The system reads everything, writes nothing, locks the world for the duration. Any accidental write inside the inspection raises ValueError immediately. The lock is dropped on exit, so subsequent (non-inspection) systems can mutate normally.

This is the §43 test as system shape. A test that “verifies the world is consistent” runs in the same shape: lock, read, assert, unlock.

Exercise 7 — The cleanup system as canonical writer (stretch)
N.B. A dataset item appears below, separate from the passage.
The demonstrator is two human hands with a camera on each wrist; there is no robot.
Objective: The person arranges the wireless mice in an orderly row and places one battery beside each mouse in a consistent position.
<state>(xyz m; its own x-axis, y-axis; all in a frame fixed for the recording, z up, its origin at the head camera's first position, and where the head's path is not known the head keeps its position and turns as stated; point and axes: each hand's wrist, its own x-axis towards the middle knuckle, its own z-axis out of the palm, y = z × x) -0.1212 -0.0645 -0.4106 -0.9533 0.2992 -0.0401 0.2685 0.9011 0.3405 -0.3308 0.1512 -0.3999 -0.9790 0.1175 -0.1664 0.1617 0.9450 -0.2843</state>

def write_audit(world, system_func):
    """Record which columns each system wrote during one tick."""
    snapshot_before = {name: getattr(world, name).tobytes() for name in world.column_names}
    system_func(world)
    written = []
    for name, before in snapshot_before.items():
        after = getattr(world, name).tobytes()
        if after != before:
            written.append(name)
    return written

# After running each system, assert which ones it should have written
expected = {
    "motion":         {"pos_x", "pos_y"},
    "next_event":     {"pending_event"},
    "apply_eat":      {"to_remove", "energy_delta"},     # buffers, not live tables
    "apply_starve":   {"to_remove"},
    "cleanup":        {"pos_x", "pos_y", "vel_x", "vel_y", "energy", "id", "n_active",
                       "id_to_slot", "to_remove", "to_insert_pos_x", ...},  # cleanup writes everything
}

for name, func in systems:
    written = write_audit(world, func)
    assert set(written) <= expected[name], f"{name} wrote {written} — unexpected: {set(written) - expected[name]}"

The audit is itself a system. It runs once per tick (or in a CI-only build) and asserts the structural property: every system writes only what it claims to write. A drift between expected and actual is the signal that someone added a side-effect — exactly the violation the single-writer rule forbids.

In Python this is the closest you get to a borrow checker. It runs at runtime, with O(N) overhead per tick (the byte snapshots), and it catches violations at the smallest mutation. Disable it in production; keep it on in CI.